ACTIVITY
Reproduce each line below without any alteration.
━━━━━ THE DATA
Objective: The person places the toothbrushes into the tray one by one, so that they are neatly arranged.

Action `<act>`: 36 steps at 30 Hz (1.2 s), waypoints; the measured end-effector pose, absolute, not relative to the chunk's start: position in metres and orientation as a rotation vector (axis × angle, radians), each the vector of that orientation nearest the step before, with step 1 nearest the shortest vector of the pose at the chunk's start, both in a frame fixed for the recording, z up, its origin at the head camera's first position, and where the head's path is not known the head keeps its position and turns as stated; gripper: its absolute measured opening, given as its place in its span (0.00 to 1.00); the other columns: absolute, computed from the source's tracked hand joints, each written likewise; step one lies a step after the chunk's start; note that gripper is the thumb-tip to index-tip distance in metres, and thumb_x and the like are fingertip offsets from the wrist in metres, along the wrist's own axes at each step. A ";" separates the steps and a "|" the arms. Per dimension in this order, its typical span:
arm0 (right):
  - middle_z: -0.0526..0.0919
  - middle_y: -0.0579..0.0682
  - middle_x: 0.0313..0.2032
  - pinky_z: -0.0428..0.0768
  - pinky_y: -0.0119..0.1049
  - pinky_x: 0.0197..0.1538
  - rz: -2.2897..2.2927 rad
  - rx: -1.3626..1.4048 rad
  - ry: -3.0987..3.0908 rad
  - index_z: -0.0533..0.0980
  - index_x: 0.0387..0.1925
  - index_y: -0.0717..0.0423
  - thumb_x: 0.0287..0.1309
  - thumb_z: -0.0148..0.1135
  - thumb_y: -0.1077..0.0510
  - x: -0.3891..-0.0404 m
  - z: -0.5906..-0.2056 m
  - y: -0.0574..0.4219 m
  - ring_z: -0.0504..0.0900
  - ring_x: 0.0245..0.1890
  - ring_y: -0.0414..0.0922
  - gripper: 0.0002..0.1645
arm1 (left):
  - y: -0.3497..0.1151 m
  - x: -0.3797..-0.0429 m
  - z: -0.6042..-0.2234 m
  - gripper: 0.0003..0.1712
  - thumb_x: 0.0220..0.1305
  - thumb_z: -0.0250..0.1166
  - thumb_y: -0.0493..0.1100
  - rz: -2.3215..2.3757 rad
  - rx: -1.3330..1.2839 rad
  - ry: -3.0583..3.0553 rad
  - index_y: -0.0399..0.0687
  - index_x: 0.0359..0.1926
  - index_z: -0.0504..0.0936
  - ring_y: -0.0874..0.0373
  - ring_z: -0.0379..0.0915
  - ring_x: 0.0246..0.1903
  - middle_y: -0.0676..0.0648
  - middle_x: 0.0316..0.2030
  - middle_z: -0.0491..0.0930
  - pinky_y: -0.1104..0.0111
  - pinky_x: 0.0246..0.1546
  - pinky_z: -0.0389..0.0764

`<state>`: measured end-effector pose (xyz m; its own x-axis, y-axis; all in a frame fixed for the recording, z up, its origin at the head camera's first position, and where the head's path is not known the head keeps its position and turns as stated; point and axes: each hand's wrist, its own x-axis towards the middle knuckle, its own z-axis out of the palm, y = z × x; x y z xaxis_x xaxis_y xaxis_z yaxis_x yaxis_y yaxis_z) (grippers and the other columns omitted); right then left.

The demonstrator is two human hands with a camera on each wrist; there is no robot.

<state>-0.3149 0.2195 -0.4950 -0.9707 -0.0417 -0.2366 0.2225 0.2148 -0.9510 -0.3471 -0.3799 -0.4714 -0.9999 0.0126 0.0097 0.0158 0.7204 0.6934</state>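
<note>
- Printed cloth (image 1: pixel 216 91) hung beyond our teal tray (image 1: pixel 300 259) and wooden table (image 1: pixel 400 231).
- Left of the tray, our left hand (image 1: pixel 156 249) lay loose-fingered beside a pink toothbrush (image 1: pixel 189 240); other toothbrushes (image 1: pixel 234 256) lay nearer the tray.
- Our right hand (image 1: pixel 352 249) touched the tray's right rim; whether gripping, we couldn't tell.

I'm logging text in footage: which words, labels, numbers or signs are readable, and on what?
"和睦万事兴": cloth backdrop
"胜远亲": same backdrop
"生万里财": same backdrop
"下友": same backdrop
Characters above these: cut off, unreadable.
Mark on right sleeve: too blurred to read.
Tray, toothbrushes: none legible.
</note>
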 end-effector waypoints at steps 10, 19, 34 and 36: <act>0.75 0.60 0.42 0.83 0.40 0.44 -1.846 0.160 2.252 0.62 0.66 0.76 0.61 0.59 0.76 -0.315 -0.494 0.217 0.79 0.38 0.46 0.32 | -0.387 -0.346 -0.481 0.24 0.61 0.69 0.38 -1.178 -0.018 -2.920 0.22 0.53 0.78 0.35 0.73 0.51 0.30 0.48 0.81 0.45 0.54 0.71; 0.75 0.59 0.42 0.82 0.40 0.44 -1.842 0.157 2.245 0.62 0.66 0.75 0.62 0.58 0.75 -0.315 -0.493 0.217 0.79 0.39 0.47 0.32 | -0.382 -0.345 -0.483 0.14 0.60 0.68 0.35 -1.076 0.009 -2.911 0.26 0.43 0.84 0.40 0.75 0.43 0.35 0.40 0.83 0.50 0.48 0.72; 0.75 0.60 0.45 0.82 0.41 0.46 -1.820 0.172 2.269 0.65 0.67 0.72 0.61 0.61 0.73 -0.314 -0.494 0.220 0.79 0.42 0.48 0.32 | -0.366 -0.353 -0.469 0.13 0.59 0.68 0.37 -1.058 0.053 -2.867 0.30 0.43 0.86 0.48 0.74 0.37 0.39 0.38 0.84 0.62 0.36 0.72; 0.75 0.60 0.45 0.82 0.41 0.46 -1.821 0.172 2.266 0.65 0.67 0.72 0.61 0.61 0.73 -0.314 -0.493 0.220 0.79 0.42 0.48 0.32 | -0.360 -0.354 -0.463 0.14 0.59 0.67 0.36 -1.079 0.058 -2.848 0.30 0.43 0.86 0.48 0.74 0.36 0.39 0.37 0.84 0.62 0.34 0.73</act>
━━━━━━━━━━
RESULT
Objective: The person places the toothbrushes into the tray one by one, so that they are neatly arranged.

Action `<act>`: 36 steps at 30 Hz (1.2 s), waypoints; the measured end-effector pose, absolute, not relative to the chunk's start: position in metres and orientation as a rotation vector (axis × angle, radians), each the vector of that orientation nearest the step before, with step 1 nearest the shortest vector of the pose at the chunk's start, both in a frame fixed for the recording, z up, its origin at the head camera's first position, and where the head's path is not known the head keeps its position and turns as stated; gripper: its absolute measured opening, given as its place in its span (0.00 to 1.00); the other columns: absolute, computed from the source's tracked hand joints, each written likewise; step one lies a step after the chunk's start; note that gripper is the thumb-tip to index-tip distance in metres, and thumb_x and the like are fingertip offsets from the wrist in metres, along the wrist's own axes at each step. A ";" separates the steps and a "|" the arms. Per dimension in this order, its typical span:
arm0 (right):
  - middle_z: -0.0526..0.0919
  - middle_y: -0.0579..0.0682
  - middle_x: 0.0313..0.2032
  - pinky_z: -0.0428..0.0768
  - pinky_y: -0.0119..0.1049
  - pinky_x: 0.0197..0.1538
  - rz: -2.2897..2.2927 rad
  - rx: -1.3626..1.4048 rad
  - ry: -3.0987..3.0908 rad
  - index_z: -0.0533..0.0980
  - index_x: 0.0387..0.1925
  - index_y: -0.0717..0.0423
  - thumb_x: 0.0287..0.1309
  - thumb_z: -0.0148..0.1135
  - thumb_y: -0.1077..0.0510
  - x: -0.3891..-0.0404 m
  - z: -0.5906..-0.2056 m
  - y: -0.0574..0.4219 m
  - ring_z: -0.0504..0.0900
  - ring_x: 0.0245..0.1890
  - ring_y: -0.0414..0.0922
  - gripper: 0.0002..0.1645
arm1 (left):
  - y: -0.3497..0.1151 m
  - x: -0.3797..-0.0429 m
  - z: -0.6042..-0.2234 m
  - gripper: 0.0003..0.1712
  - thumb_x: 0.0220..0.1305
  - thumb_z: -0.0250..0.1166
  - thumb_y: -0.0493..0.1100
  - rz: -2.3215..2.3757 rad
  - rx: -1.3330..1.2839 rad
  - ry: -3.0583..3.0553 rad
  - index_y: -0.0399..0.0687
  - index_x: 0.0359..0.1926
  - index_z: -0.0504..0.0936
  - ring_y: -0.0874..0.0373
  - ring_z: -0.0379..0.0915
  - ring_x: 0.0246..0.1903
  - middle_y: -0.0676..0.0648
  - middle_x: 0.0316..0.2030
  - middle_z: -0.0491..0.0930
  - pinky_y: -0.1104..0.0111
  - pinky_x: 0.0246..0.1546
  - pinky_z: -0.0389..0.0764

`<state>`: measured end-effector pose (xyz m; its own x-axis, y-axis; all in a frame fixed for the recording, z up, its origin at the head camera's first position, and where the head's path is not known the head keeps its position and turns as stated; point and axes: each hand's wrist, its own x-axis towards the middle knuckle, its own z-axis out of the palm, y = z × x; x y z xaxis_x xaxis_y xaxis_z yaxis_x yaxis_y yaxis_z) (grippers and the other columns omitted); right then left.

The demonstrator is two human hands with a camera on each wrist; there is no robot.

<state>-0.3149 0.2195 -0.4950 -0.9707 -0.0417 -0.2366 0.2225 0.2148 -0.9510 -0.3471 -0.3799 -0.4714 -0.9999 0.0126 0.0097 0.0158 0.7204 0.6934</state>
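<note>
- Printed cloth (image 1: pixel 216 91) hung beyond our teal tray (image 1: pixel 300 259) and wooden table (image 1: pixel 400 231).
- Left of the tray, our left hand (image 1: pixel 156 249) lay loose-fingered beside a pink toothbrush (image 1: pixel 189 240); other toothbrushes (image 1: pixel 234 256) lay nearer the tray.
- Our right hand (image 1: pixel 352 249) touched the tray's right rim; whether gripping, we couldn't tell.

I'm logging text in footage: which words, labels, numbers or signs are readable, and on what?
"和睦万事兴": cloth backdrop
"胜远亲": same backdrop
"生万里财": same backdrop
"下友": same backdrop
Characters above these: cut off, unreadable.
Mark on right sleeve: too blurred to read.
Tray, toothbrushes: none legible.
</note>
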 end-effector waypoints at steps 10, 19, 34 and 36: <act>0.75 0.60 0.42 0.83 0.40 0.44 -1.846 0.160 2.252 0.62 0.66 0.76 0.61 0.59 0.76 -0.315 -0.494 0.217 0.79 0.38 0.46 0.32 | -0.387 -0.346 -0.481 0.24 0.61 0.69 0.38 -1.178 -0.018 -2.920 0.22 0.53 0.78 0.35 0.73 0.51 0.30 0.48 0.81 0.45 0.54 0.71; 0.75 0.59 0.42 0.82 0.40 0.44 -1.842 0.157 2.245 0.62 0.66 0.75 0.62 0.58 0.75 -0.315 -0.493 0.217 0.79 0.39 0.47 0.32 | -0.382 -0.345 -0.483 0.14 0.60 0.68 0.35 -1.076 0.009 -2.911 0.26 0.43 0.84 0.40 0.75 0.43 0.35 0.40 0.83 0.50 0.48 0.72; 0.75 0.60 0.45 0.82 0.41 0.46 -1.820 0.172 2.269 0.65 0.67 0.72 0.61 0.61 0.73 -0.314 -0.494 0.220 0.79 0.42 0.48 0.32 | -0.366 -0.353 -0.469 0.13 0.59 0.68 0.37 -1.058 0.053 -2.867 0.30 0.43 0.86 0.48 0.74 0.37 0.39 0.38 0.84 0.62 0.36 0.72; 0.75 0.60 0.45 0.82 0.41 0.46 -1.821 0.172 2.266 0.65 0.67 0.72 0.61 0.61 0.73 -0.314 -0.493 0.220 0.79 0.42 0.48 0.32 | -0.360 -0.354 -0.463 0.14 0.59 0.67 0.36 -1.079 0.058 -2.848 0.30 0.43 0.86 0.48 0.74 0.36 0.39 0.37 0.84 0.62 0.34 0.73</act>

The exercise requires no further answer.